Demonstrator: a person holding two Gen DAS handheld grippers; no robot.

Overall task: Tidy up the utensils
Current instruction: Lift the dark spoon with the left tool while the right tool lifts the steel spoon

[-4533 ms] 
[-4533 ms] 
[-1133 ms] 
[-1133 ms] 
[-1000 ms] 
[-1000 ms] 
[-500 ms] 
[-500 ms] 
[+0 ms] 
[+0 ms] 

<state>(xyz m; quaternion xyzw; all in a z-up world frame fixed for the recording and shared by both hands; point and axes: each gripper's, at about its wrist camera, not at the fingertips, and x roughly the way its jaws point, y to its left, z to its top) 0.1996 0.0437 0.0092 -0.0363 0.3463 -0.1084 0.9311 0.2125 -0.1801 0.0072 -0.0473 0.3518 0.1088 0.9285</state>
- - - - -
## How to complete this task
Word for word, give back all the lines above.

## Exercise solution
Demonstrator: a person holding two Gen DAS handheld grippers; no robot.

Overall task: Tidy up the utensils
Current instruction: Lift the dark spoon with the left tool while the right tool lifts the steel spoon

[-4533 ms] 
[-4533 ms] 
[-1133 ms] 
[-1133 ms] 
[-1000 ms] 
[-1000 ms] 
[-500 ms] 
[-500 ms] 
[+0 ms] 
[+0 ms] 

<state>(xyz m; quaternion xyzw; all in a z-up world frame fixed for the recording and shared by both hands; point and axes: each gripper's, at about its wrist camera, not at the fingertips, and x roughly the way its jaws point, y to its left, z to its top) 0.1996 0.0437 0.0092 -0.0363 0.3463 -0.1084 0.9311 0.2125 -0.1801 0.0072 -0.0473 0.3518 0.1088 0.9285</state>

Nothing else belongs to this exercise.